使用自动文档分类从德语叙述性临床文本文件中增强信息检索。

Enhanced information retrieval from narrative German-language clinical text documents using automated document classification.

作者信息

Spat Stephan, Cadonna Bruno, Rakovac Ivo, Gütl Christian, Leitner Hubert, Stark Günther, Beck Peter

机构信息

Institute of Medical Technologies and Health Management, Joanneum Research Forschungsgesellschaft mbH, Graz, Austria.

出版信息

Stud Health Technol Inform. 2008;136:473-8.

PMID:18487776

Abstract

The amount of narrative clinical text documents stored in Electronic Patient Records (EPR) of Hospital Information Systems is increasing. Physicians spend a lot of time finding relevant patient-related information for medical decision making in these clinical text documents. Thus, efficient and topical retrieval of relevant patient-related information is an important task in an EPR system. This paper describes the prototype of a medical information retrieval system (MIRS) for clinical text documents. The open-source information retrieval framework Apache Lucene has been used to implement the prototype of the MIRS. Additionally, a multi-label classification system based on the open-source data mining framework WEKA generates metadata from the clinical text document set. The metadata is used for influencing the rank order of documents retrieved by physicians. Combining information retrieval and automated document classification offers an enhanced approach to let physicians and in the near future patients define their information needs for information stored in an EPR. The system has been designed as a J2EE Web-application.
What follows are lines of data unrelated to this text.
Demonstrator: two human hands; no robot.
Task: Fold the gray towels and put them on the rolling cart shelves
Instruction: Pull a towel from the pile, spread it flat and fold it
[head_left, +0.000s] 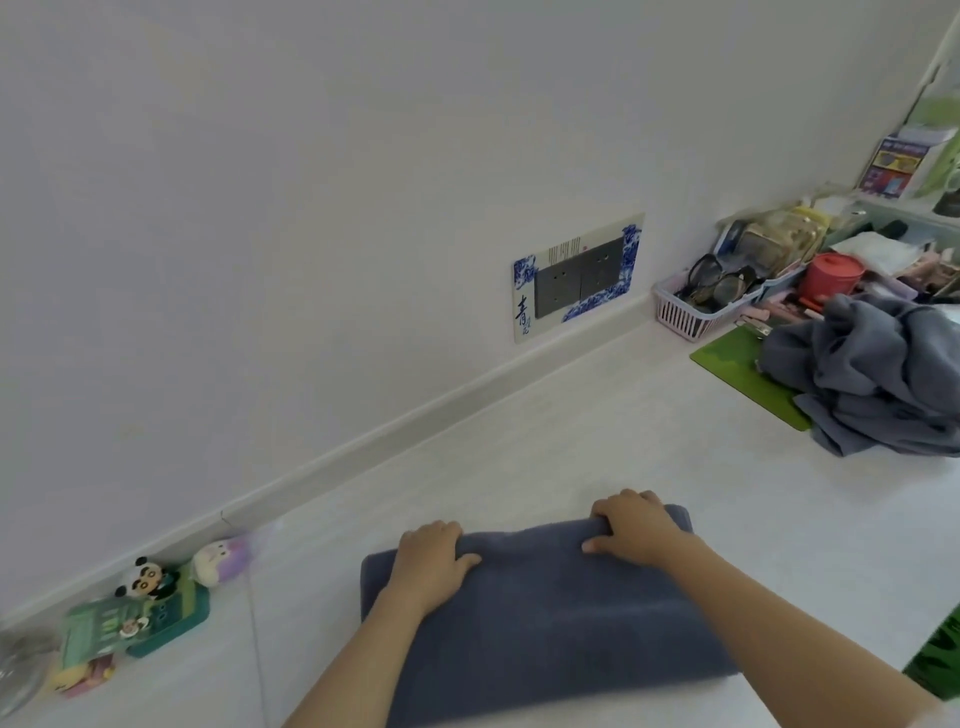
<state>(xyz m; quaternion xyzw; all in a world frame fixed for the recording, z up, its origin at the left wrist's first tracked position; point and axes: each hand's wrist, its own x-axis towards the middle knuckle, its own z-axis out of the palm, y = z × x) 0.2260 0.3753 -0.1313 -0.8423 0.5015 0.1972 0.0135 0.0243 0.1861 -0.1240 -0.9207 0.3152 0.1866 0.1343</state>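
My left hand (434, 561) and right hand (631, 527) curl over the far edge of the folded towel (545, 618), gripping it, I judge, to keep the layers even. The towel lies on the table (545, 441); unfolded towels (872, 374) sit well right of it.

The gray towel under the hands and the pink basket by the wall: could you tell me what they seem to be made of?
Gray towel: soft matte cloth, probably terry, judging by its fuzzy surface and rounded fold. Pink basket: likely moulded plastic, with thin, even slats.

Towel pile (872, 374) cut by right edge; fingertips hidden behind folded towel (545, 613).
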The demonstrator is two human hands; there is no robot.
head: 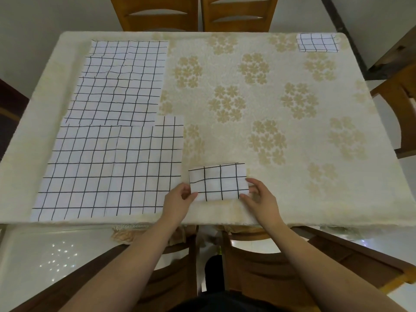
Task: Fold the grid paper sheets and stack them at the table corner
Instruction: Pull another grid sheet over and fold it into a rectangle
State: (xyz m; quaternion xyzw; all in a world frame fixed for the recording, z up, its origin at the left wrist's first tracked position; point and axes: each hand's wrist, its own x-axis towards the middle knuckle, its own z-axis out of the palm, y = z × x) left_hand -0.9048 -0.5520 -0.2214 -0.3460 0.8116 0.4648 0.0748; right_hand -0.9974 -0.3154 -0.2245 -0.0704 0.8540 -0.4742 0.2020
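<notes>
A small folded grid paper (pixel 218 182) lies near the table's front edge. My left hand (pixel 180 200) pinches its left edge and my right hand (pixel 258 197) pinches its right edge. Two large unfolded grid sheets cover the left side: the near sheet (pixel 108 174) by the front edge and the far sheet (pixel 121 84) behind it, overlapping a little. Another folded grid paper (pixel 317 42) rests at the far right corner of the table.
The table (pixel 292 131) wears a cream cloth with beige flower clusters. Wooden chairs stand at the far side (pixel 193 12), at the right (pixel 400 104) and in front below my arms (pixel 258 266).
</notes>
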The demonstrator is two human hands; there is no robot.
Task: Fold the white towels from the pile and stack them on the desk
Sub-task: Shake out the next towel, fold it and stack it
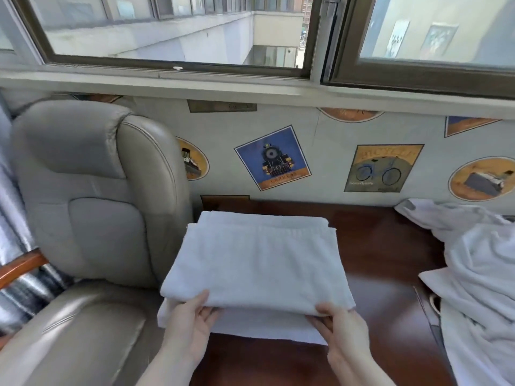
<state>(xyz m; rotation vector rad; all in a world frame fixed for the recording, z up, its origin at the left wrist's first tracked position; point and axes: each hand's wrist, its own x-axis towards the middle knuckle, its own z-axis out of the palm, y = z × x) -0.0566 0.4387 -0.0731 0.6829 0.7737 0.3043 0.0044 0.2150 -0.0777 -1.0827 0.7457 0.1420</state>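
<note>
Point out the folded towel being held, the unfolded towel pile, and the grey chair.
folded towel (pixel 256 263): head view, middle of top layer.
towel pile (pixel 479 274): head view, crumpled cloth at right.
grey chair (pixel 92 190): head view, middle of backrest.

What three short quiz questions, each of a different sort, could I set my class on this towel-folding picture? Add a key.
1. True or false: the folded towel lies on the grey chair.
2. Which hands hold the towel's near edge? A) the left only B) the right only C) both
3. Fill in: the unfolded pile lies to the ______ of the folded towel.

Key
1. False. It lies on another folded towel on the dark wooden desk, beside the chair.
2. C. The left hand and the right hand each grip the near edge, thumb on top.
3. Right.
</note>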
First findings are based on a sample of 18,000 unstructured, clinical text documents written in German.

摘要

医院信息系统电子病历（EPR）中存储的叙述性临床文本文件数量正在增加。医生在这些临床文本文件中花费大量时间查找与患者相关的信息以进行医疗决策。因此，高效且有针对性地检索相关患者信息是EPR系统中的一项重要任务。本文描述了一个针对临床文本文件的医学信息检索系统（MIRS）的原型。开源信息检索框架Apache Lucene已被用于实现MIRS的原型。此外，基于开源数据挖掘框架WEKA的多标签分类系统从临床文本文件集中生成元数据。该元数据用于影响医生检索到的文档的排名顺序。将信息检索与自动文档分类相结合，提供了一种增强的方法，使医生以及在不久的将来患者能够定义他们对EPR中存储信息的信息需求。该系统被设计为一个J2EE Web应用程序。初步研究结果基于18000份用德语编写的非结构化临床文本文件样本。